ACTIVITY
In the entries below, every line that contains "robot" must be located and copied.

[Opening PROVIDED RECORDS section]

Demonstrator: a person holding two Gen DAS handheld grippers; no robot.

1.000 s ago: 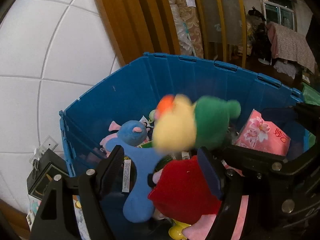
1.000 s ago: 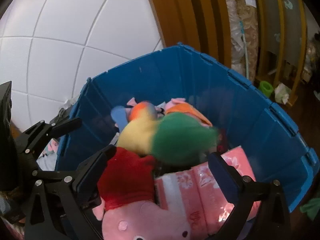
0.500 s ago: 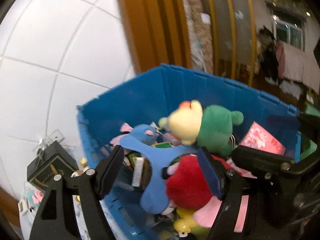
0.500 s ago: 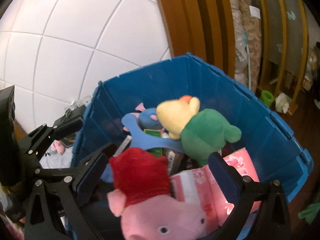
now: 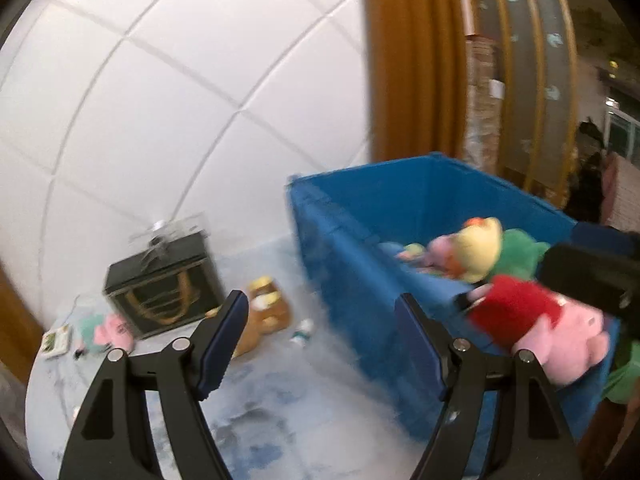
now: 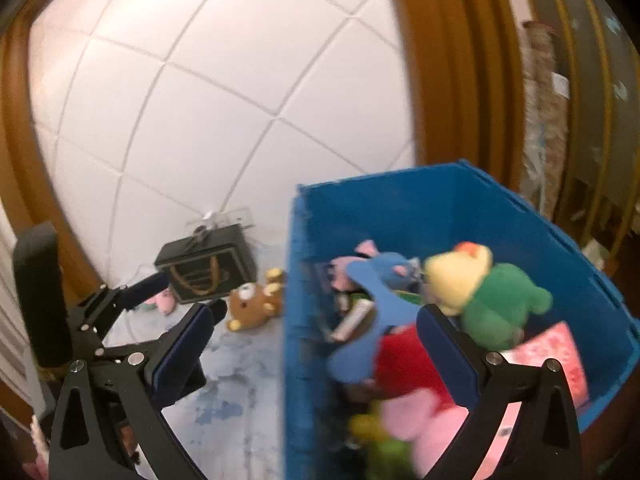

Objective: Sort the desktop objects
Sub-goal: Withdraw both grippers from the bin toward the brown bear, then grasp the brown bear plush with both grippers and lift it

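Observation:
A blue bin (image 5: pixel 360 280) (image 6: pixel 520 216) holds several plush toys: a yellow-headed green toy (image 5: pixel 500 248) (image 6: pixel 488 292), a pink pig in red (image 5: pixel 536 320) (image 6: pixel 408 364) and a blue toy (image 6: pixel 380 292). A brown bear plush (image 5: pixel 264 312) (image 6: pixel 252 306) lies on the pale table left of the bin. A small pink-and-green plush (image 5: pixel 108 330) lies further left. My left gripper (image 5: pixel 320 344) is open and empty above the table beside the bin. My right gripper (image 6: pixel 316 352) is open and empty, straddling the bin's left wall; the left gripper (image 6: pixel 176 296) shows in its view.
A black box with gold handles (image 5: pixel 164 280) (image 6: pixel 208 264) stands against the white tiled wall. A small card (image 5: pixel 56 342) lies at the table's left edge. A small bottle-like item (image 5: pixel 302 332) lies by the bin. Wooden pillars rise behind the bin.
Both grippers have swung left and back from over the bin; the table, bear and black box have come into view. Both stay open and empty.

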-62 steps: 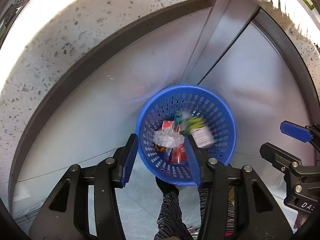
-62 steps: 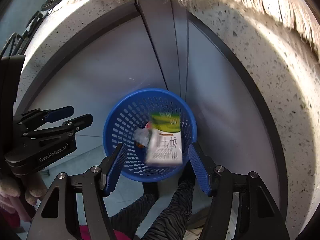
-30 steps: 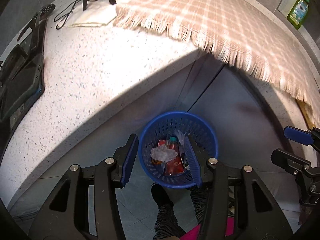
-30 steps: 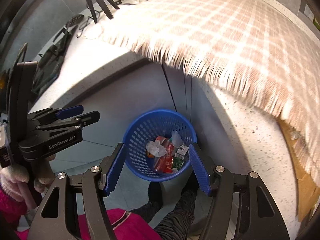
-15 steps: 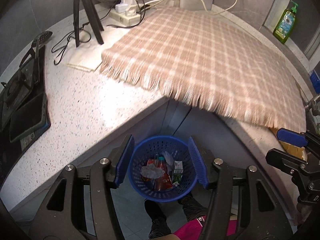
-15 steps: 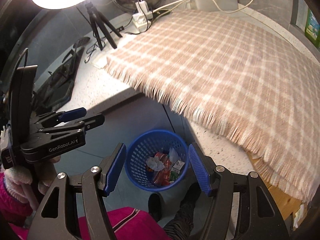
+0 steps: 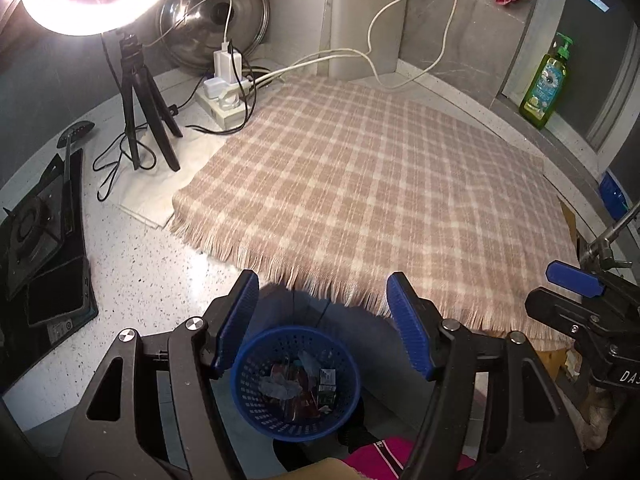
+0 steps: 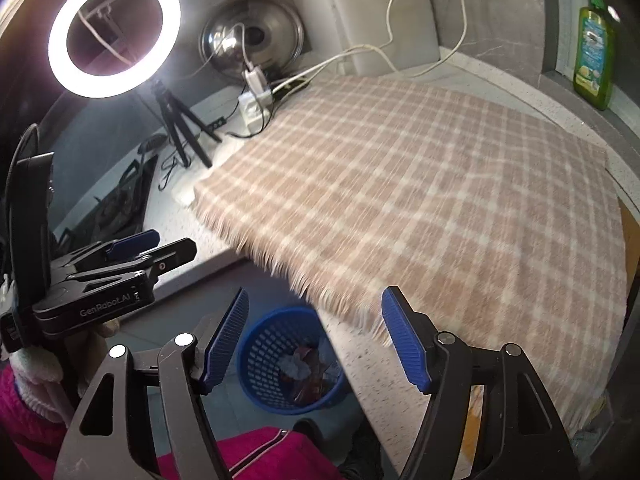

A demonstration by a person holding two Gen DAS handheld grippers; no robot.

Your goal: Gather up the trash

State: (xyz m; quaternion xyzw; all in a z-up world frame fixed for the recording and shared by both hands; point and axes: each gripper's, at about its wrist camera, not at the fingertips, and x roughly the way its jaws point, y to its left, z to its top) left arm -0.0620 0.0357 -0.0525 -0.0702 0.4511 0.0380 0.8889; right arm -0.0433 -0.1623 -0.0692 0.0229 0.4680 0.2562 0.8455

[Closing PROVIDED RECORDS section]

SOLUTION BELOW
Demonstrator: a person holding two Gen DAS handheld grippers; no robot.
A demonstration by a person holding two Gen DAS handheld grippers; no robot.

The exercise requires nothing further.